Your instructions
Within the listing below, how many lines include the string "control"? Reply with only the number.

== Segment start ==

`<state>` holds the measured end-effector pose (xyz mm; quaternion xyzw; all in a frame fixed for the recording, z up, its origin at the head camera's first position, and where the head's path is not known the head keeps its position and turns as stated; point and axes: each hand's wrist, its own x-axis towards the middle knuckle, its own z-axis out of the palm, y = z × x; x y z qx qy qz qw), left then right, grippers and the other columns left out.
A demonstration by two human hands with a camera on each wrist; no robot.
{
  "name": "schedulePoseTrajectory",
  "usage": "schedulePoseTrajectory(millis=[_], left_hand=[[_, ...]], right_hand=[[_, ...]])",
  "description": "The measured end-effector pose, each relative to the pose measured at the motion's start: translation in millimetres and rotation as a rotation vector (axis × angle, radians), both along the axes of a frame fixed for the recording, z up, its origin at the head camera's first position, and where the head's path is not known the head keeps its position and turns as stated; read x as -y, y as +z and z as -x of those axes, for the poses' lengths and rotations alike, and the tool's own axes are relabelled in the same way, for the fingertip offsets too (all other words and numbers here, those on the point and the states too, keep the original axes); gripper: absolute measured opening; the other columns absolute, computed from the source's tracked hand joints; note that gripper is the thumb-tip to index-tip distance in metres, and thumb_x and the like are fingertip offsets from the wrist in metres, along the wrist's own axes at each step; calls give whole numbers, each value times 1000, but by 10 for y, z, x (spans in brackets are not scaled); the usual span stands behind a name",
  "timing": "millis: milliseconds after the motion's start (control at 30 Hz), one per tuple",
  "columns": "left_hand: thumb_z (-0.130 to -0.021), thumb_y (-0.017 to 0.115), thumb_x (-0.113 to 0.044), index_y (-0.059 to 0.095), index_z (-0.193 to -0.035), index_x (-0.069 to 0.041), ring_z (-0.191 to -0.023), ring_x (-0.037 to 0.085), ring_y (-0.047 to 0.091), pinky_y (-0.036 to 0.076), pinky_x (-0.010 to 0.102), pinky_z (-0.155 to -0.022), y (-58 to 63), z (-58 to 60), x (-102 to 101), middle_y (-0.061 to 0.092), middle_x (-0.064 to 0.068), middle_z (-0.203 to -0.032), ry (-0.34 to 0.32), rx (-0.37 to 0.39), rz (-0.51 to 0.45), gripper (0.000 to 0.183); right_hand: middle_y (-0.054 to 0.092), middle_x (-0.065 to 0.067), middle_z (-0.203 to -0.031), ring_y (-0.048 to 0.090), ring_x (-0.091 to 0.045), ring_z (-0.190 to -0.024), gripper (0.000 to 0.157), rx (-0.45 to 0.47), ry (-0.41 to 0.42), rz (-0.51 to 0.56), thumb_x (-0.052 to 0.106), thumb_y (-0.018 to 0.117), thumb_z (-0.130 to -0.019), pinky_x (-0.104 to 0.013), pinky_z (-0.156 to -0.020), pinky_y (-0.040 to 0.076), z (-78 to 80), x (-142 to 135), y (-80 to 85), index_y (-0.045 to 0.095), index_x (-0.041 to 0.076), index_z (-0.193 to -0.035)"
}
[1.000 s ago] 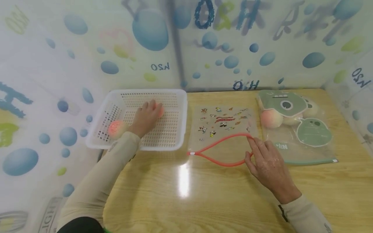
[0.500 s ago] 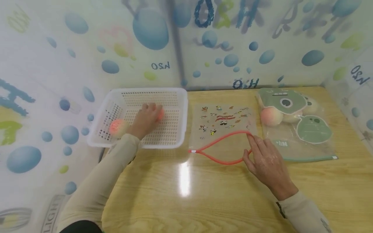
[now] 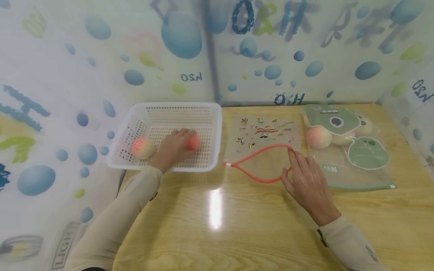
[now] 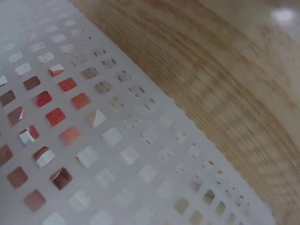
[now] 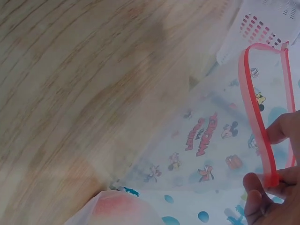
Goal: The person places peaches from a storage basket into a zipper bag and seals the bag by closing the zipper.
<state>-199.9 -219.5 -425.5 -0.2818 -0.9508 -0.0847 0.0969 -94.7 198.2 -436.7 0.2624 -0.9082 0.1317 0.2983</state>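
My left hand [image 3: 170, 149] reaches into a white plastic basket [image 3: 219, 146] and grips a pink peach [image 3: 194, 142]. A second pink and cream peach [image 3: 143, 148] lies at the basket's left end. Through the basket holes, the left wrist view shows red patches of a peach [image 4: 56, 116]. To the right, my right hand [image 3: 309, 183] pinches the red rim of a clear cartoon-print zip bag [image 3: 262, 131], fingers and thumb spreading its mouth. In the right wrist view, my right-hand fingers [image 5: 276, 136] sit at the rim, and the bag [image 5: 206, 140] hangs flat with nothing inside.
A clear zip bag with green monster print [image 3: 367, 154] lies at the right, holding several peaches [image 3: 318, 137]. The wooden table [image 3: 257, 229] ends at a bubble-patterned wall [image 3: 244, 82] behind and on both sides.
My left hand has shifted slightly right in the basket with the peach. My right hand has raised the red bag rim a little away from me.
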Motion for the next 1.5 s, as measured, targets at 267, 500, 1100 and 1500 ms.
schedulePoseTrajectory(millis=[267, 500, 1100, 1500], left_hand=[[-89, 79, -36, 58, -129, -5, -99, 39, 63, 54, 54, -77, 38, -31, -42, 64, 17, -121, 24, 34, 3, 55], [-88, 80, -36, 59, -131, -6, -98, 35, 63, 54, 51, -81, 113, -102, -76, 64, 15, -122, 28, 56, -55, 56], [-82, 79, -43, 64, -124, -5, -92, 28, 67, 57, 42, -74, 194, -331, -245, 68, 12, -119, -81, -130, -203, 58], [-77, 82, -40, 65, -120, -3, -87, 26, 67, 56, 41, -71, 226, -381, -239, 69, 12, -113, -115, -203, -288, 59]], right_hand=[[60, -31, -113, 49, -40, -68, 57, -3, -1, 18, 16, 47, -89, -45, -54, 42, 64, -20, -80, 51, -18, -136], [61, -30, -111, 51, -42, -68, 55, -22, -20, 2, 15, 46, -89, -47, -50, 43, 90, -41, -144, 53, -17, -134], [62, -28, -112, 55, -43, -75, 56, -3, -92, -58, 23, 37, -95, -47, -47, 44, 71, -71, -197, 54, -13, -134], [62, -28, -113, 56, -45, -80, 55, -4, -87, -55, 23, 36, -97, -49, -49, 46, 69, -64, -202, 55, -14, -133]])
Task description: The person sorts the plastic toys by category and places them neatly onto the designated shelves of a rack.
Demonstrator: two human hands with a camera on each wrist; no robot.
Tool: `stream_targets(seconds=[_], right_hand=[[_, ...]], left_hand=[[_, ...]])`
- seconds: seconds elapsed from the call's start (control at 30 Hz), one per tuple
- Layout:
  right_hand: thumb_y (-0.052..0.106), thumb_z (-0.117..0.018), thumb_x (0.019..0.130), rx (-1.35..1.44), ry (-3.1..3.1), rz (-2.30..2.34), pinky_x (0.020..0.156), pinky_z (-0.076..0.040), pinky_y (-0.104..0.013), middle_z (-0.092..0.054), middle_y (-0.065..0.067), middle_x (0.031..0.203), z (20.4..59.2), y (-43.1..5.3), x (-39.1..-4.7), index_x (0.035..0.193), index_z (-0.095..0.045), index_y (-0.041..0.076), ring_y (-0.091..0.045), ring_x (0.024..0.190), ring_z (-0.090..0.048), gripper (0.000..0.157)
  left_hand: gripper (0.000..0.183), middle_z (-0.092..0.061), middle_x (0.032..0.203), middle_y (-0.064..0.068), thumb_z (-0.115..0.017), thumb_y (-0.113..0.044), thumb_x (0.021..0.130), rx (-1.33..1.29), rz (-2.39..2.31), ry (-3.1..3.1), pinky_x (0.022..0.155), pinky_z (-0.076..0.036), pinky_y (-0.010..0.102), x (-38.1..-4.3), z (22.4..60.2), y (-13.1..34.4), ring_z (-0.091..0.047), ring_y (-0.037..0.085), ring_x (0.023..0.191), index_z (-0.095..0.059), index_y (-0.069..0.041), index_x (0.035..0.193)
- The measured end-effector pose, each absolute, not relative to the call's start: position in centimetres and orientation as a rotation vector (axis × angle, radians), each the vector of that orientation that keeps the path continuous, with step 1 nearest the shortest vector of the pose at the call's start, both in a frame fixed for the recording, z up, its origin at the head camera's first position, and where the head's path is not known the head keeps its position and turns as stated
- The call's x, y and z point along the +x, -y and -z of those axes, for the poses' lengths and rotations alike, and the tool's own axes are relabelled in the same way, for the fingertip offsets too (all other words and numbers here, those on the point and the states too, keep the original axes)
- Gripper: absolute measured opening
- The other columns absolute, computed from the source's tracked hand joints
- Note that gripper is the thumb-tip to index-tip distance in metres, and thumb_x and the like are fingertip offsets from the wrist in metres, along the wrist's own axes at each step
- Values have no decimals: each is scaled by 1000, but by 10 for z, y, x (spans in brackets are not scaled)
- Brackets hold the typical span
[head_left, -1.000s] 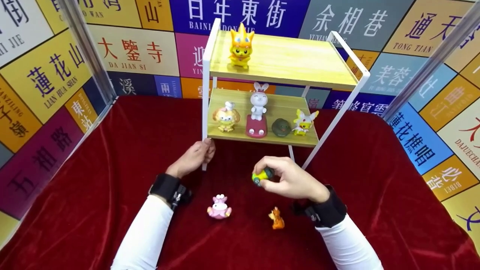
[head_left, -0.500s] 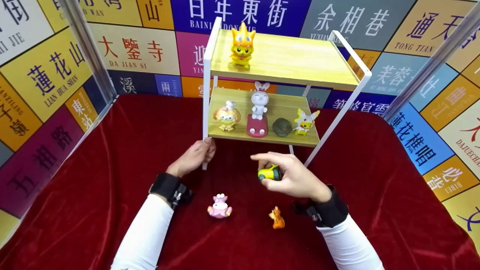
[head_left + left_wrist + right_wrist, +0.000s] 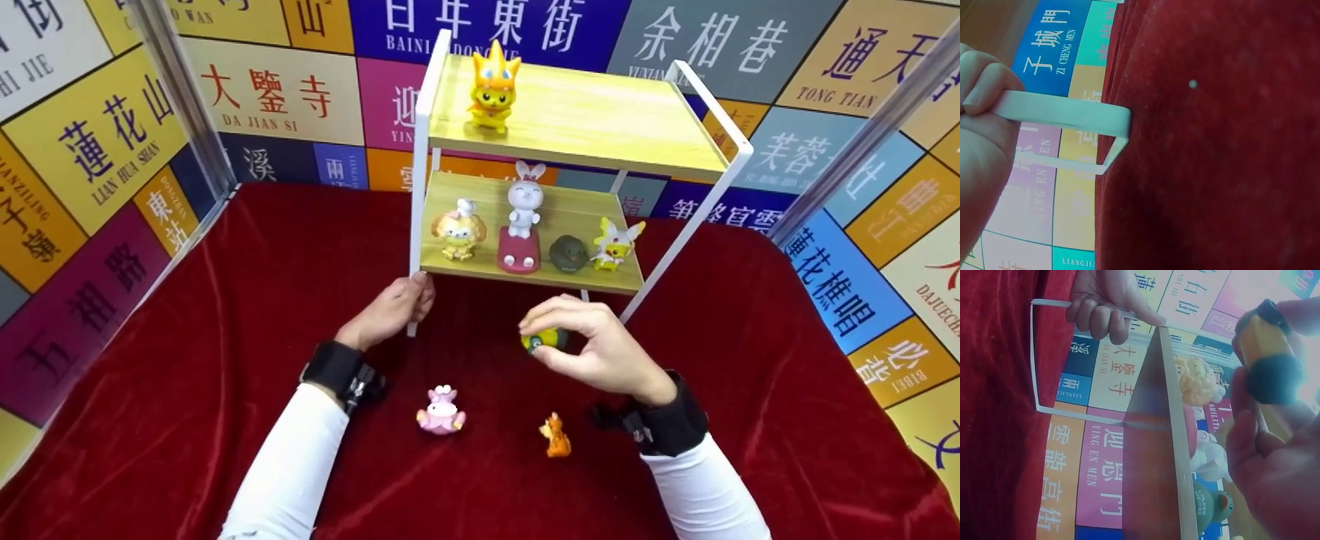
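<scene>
My left hand [image 3: 386,311] grips the front left leg of a white-framed two-tier shelf, just under the lower board; in the left wrist view its fingers curl round the white frame [image 3: 1067,109]. In front of the shelf, my right hand [image 3: 604,352] holds a small yellow toy with dark green ends [image 3: 1266,340] between thumb and fingers, above the cloth. Its fingers cover part of the toy in the head view. Nearer on the cloth are a pink figurine [image 3: 441,411] with bulging white eyes and a small orange animal figurine [image 3: 556,436].
A yellow figurine [image 3: 493,94] in an orange crown stands on the upper board [image 3: 592,112]. Along the lower board are a curly-haired dog figurine [image 3: 458,232], a white rabbit [image 3: 524,202] on a pink base, a dark green duck [image 3: 568,253] and a white-eared yellow figurine [image 3: 616,244].
My right hand has turned the toy between its fingers, the index finger lifting and then bending back over it. My left hand stays on the leg. The view has shifted slightly.
</scene>
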State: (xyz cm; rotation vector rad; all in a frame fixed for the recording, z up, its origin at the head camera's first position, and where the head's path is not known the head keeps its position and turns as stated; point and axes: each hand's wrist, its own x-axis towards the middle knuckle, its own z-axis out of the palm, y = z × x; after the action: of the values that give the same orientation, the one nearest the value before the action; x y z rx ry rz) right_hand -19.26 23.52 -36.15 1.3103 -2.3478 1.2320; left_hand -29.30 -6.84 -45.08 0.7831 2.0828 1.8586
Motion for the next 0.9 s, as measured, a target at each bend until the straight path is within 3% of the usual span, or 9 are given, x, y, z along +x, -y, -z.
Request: stream_targets(seconds=[0.17,0.37,0.53,0.67,0.9], right_hand=[[-7,-72,84,1271,2317,-1404,75,-52,-22,-68,-13,102,361,-236,-190,101,-66,5,-13,89,-64,21],[-16,-63,84,1279,2254,-1472,71,-52,-18,-60,-16,105,363,-236,-190,116,-67,-1,-11,87,-60,36],[-19,-55,85,1277,2220,-1542,72,-52,-17,-57,-16,105,363,-236,-191,101,-72,-1,-12,94,-59,29],[-18,-54,87,1257,2249,-1567,75,-55,-18,-62,-18,110,362,-235,-192,98,-69,-2,-14,100,-62,24],[-14,-53,93,1196,2324,-1515,81,-54,-18,-70,-23,111,361,-236,-191,110,-69,-1,-9,106,-67,26]], left_hand=[[50,-37,68,-1,-19,-40,111,782,-1842,-2093,58,-31,20,-293,451,67,-34,10,60,-38,-12,74],[57,-37,68,-1,-26,-61,101,795,-1865,-2062,58,-30,20,-293,453,68,-34,10,60,-39,-12,74],[61,-38,67,-1,-28,-70,91,815,-1877,-2046,57,-30,20,-292,452,68,-35,9,59,-39,-13,73],[60,-38,67,-1,-27,-69,93,816,-1873,-2062,57,-30,20,-292,450,68,-35,9,59,-40,-13,73],[54,-38,68,-2,-26,-56,103,805,-1870,-2056,58,-31,21,-292,449,68,-36,9,59,-40,-13,74]])
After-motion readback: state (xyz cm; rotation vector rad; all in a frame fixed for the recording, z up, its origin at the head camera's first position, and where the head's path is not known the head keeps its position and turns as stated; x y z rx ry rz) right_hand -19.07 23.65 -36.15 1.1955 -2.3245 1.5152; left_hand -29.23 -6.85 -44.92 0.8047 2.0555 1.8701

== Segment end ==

Answer section
2